## Assigned task
Write the data out in full and word for word. Do not include images.

## Collected material
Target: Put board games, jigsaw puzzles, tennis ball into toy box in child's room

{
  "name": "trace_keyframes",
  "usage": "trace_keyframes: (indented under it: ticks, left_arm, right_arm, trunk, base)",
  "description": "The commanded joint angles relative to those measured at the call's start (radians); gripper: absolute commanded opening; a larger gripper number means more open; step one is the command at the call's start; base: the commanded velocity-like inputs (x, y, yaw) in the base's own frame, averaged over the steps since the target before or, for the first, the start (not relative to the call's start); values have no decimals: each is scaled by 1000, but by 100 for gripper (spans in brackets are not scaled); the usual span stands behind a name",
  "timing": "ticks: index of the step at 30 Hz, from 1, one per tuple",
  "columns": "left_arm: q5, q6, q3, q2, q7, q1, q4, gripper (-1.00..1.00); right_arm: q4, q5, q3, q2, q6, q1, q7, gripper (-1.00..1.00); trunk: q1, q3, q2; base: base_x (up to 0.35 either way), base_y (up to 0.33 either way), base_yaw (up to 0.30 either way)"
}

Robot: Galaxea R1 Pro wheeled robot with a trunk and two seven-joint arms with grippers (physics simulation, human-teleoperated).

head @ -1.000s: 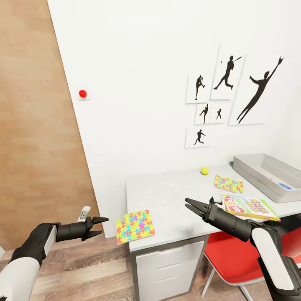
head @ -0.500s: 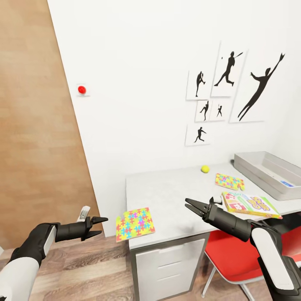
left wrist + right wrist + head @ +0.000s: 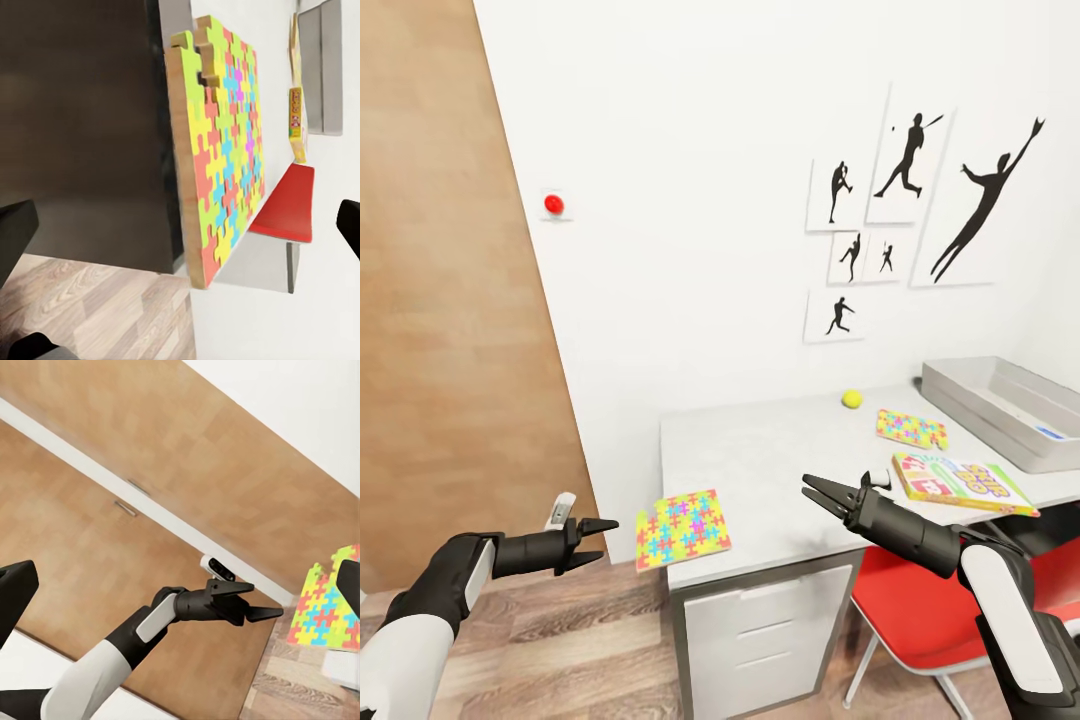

## Your solution
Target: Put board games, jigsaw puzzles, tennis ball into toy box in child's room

{
  "name": "trace_keyframes",
  "usage": "trace_keyframes: (indented under it: ticks, left_arm, right_arm, trunk, base)",
  "description": "The commanded joint angles relative to those measured at the call's start (radians); gripper: absolute commanded opening; a larger gripper number means more open; step one is the command at the call's start; base: the commanded velocity-like inputs (x, y, yaw) in the base's own frame, averaged over the steps since the target before or, for the first, the start (not relative to the call's start); values have no decimals: each is scaled by 1000, but by 100 for gripper (spans in brackets are not scaled); the usual span stands behind a name",
  "timing": "ticks: index of the step at 30 Hz, from 1, one per tuple",
  "columns": "left_arm: q5, q6, q3, q2, q7, q1, q4, gripper (-1.00..1.00); right_arm: q4, q5, q3, q2, q6, q1, q7, gripper (-1.00..1.00); trunk: q1, q3, q2; base: base_x (up to 0.35 either way), base_y (up to 0.33 either way), base_yaw (up to 0.30 either way)"
}

Robot: Galaxea R1 Pro wheeled robot with a trunk and two seven-joint arms with grippers (physics simulation, human-teleoperated).

head @ -1.000s: 
head @ -0.500s: 
left wrist + right wrist + head @ +0.000s: 

The response to the exercise is now finished.